I cannot get over a couple of things about the people here. The women dress beautifully. Anyone over about 60 years of age is dressed impeccably and all have a pronounced respect for others. I just discovered that my friend’s 14 year old son gets etiquette lessons in school and it shows. The youth are very polite and not only know how to talk to adults, but are not rude, overly loud and threatening as some can be in the US. I witnessed a conversation in the Retiro park my first week here. A guy of about 20 was on roller blades playing one on one hockey in the middle of a large, pedestrian-only avenue. An older lady in her 70s stopped him to tell him she thought it was dangerous, because a passerby could get hurt.
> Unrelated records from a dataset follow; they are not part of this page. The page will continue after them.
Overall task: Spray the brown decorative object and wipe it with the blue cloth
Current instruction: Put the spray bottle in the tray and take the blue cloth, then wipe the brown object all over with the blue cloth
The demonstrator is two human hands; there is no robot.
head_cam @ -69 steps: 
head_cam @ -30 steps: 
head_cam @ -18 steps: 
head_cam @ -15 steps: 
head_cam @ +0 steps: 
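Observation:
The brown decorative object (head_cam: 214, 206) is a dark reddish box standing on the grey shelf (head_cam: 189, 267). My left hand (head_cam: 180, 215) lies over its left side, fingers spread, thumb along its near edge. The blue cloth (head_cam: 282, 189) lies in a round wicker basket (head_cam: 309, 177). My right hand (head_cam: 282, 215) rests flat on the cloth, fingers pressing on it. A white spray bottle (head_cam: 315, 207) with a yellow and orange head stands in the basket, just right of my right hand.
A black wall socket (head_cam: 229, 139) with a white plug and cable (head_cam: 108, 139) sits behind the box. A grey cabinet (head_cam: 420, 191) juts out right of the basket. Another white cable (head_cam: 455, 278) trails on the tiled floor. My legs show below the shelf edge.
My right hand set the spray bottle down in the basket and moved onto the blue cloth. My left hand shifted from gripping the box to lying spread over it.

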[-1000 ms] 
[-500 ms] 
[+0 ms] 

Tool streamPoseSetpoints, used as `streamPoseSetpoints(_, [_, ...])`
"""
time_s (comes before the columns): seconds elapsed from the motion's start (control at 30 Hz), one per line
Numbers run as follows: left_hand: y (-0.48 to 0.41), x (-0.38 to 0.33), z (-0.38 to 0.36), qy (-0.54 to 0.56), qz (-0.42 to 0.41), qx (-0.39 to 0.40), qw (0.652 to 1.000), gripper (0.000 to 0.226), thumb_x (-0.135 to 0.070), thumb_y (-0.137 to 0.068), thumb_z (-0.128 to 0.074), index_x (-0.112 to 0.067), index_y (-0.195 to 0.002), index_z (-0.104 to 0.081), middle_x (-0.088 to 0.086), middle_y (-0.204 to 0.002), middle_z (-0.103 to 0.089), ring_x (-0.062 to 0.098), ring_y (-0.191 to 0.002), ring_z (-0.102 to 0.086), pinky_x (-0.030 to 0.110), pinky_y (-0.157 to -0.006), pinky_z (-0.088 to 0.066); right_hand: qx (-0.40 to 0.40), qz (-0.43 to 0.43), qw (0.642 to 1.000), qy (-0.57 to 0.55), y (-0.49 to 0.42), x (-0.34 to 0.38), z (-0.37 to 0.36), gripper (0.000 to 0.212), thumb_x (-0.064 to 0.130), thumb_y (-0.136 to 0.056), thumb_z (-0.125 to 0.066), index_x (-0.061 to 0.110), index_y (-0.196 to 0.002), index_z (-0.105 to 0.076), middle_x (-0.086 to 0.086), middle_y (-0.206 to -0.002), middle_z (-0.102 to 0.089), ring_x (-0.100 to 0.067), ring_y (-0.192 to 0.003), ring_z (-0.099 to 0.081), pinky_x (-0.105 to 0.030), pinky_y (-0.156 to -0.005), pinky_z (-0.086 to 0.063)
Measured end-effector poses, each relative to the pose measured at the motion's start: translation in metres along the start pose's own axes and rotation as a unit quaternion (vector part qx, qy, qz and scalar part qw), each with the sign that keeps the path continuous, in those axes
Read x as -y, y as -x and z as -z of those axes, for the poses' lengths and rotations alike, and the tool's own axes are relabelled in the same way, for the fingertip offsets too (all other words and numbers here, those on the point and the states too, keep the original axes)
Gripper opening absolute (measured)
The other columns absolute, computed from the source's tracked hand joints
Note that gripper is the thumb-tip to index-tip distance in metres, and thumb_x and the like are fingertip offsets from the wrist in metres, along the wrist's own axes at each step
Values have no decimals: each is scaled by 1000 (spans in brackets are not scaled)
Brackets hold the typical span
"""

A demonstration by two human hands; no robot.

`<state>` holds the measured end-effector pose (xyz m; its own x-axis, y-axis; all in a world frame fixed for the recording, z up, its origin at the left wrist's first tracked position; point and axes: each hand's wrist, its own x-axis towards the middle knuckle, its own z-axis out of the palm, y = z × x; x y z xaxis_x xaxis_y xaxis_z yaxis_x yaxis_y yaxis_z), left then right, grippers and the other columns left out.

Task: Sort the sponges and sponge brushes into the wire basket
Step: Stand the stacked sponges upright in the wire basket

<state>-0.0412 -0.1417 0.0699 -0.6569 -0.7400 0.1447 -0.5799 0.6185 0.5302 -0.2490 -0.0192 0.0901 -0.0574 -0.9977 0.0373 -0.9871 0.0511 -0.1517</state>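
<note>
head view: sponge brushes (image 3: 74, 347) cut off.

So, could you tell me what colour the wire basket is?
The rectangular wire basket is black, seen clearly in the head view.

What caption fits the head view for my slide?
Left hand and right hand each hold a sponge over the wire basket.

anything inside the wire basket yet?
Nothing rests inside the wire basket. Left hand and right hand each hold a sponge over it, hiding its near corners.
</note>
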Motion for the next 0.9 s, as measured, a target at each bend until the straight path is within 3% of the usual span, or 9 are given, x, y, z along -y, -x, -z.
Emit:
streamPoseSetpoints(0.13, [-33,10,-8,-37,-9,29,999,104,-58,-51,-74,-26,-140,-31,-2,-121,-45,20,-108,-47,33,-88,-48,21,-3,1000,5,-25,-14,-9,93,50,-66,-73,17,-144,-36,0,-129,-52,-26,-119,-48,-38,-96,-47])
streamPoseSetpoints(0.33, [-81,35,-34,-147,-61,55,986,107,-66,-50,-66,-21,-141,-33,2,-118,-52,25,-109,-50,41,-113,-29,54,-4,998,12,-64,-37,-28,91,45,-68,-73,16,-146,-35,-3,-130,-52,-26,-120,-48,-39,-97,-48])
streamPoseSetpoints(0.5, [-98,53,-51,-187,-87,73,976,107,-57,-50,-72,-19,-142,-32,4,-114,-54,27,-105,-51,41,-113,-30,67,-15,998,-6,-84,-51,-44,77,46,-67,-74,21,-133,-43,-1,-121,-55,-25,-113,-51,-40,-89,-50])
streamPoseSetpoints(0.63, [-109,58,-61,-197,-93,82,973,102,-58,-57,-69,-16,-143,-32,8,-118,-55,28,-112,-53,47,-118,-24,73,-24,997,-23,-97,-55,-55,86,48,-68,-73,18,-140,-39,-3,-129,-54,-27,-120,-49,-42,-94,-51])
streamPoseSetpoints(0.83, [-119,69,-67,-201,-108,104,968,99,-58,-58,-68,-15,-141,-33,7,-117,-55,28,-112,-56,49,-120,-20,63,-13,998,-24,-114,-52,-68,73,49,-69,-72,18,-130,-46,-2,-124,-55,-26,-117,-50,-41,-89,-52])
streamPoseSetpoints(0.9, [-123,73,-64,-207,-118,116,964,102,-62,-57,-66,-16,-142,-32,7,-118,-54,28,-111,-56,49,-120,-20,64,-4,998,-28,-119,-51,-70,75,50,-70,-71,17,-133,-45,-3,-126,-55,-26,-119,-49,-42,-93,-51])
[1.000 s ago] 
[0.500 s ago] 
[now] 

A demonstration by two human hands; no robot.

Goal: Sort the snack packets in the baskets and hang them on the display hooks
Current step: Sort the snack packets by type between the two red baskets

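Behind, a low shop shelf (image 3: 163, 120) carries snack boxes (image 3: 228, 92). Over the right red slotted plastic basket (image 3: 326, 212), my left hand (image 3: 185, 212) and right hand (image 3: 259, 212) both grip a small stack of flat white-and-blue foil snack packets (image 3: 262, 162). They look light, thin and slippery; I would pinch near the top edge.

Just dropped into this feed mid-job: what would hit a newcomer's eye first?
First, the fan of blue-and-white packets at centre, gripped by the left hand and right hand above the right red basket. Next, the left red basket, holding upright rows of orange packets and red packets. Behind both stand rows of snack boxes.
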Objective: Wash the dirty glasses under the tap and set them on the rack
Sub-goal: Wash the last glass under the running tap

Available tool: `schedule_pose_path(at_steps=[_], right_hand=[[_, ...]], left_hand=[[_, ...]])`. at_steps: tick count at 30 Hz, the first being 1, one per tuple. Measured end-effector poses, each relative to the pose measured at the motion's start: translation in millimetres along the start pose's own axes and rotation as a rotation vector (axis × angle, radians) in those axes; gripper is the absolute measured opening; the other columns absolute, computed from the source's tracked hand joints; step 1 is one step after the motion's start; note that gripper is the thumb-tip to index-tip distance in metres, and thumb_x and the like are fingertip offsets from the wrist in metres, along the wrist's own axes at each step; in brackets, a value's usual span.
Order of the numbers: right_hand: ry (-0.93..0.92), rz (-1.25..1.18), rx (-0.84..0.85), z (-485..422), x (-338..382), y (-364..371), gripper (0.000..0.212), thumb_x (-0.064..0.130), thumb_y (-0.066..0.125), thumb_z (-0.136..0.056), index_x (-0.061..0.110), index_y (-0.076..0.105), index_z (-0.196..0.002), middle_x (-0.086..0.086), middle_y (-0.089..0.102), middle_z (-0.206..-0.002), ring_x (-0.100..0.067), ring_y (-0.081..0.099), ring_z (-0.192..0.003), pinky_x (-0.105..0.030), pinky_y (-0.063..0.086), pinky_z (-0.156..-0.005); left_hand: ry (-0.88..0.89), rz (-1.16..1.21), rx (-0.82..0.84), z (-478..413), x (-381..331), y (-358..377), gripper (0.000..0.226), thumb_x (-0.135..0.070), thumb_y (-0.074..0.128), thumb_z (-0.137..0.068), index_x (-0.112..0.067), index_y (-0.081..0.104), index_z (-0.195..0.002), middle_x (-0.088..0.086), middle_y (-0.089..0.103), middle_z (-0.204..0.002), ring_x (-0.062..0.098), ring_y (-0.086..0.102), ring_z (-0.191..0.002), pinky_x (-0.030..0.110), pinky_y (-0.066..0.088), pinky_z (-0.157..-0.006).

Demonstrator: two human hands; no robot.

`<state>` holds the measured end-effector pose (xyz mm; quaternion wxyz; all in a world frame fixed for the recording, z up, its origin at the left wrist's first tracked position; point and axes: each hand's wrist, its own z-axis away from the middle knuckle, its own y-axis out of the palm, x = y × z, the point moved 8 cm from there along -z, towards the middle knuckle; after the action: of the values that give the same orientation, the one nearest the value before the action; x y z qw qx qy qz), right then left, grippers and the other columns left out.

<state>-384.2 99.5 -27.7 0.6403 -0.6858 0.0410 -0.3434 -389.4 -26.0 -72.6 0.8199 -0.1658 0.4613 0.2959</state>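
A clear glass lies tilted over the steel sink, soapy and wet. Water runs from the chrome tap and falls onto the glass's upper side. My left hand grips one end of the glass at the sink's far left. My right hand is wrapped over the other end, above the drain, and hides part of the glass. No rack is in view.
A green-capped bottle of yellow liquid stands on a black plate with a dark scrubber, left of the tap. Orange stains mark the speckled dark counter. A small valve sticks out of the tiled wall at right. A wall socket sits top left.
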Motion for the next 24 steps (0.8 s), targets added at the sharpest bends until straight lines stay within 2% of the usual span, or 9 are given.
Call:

He replied that the park was for everyone, and when I looked back after walking about 50 paces on, there they were, still discussing the matter. It’s stunning to me that a city this big can still retain such a sense of decorum and respect.
The Spaniards also have a healthy respect for family. Go out on the street any time of day and you see children with families. Shopping together, having tapas at night with the family, and very late at night, since that’s the coolest part of the day. I love the fact that the kids look like kids. I’ve seen so many little sisters dressed alike and it makes me smile still. I honestly haven’t heard one screaming child in a store, restaurant or metro station. It could be dumb luck on my part, or, maybe not? I’m not sure exactly how this respect and civility have been cultivated, but what I do know is most families eat together and that for the most part, kids live home into their 20s or until they get married. Adult children are also expected to care for their parents, as is the case with my two girl friends here.
To me, this just feels like the way the world should be, but this could be because I was raised in a similar fashion (except the staying at home until I got married part). I spent 10 months here when I was a junior in college, and every time I’ve come back to visit, I get a sense of peace, as if this is the way the world is supposed to be.by
M — This is such a gorgeous post. Sounds like Madrid really is home to you in so many ways. No wonder it keeps calling you back. Hope Seattle doesn’t disappoint too much when you return.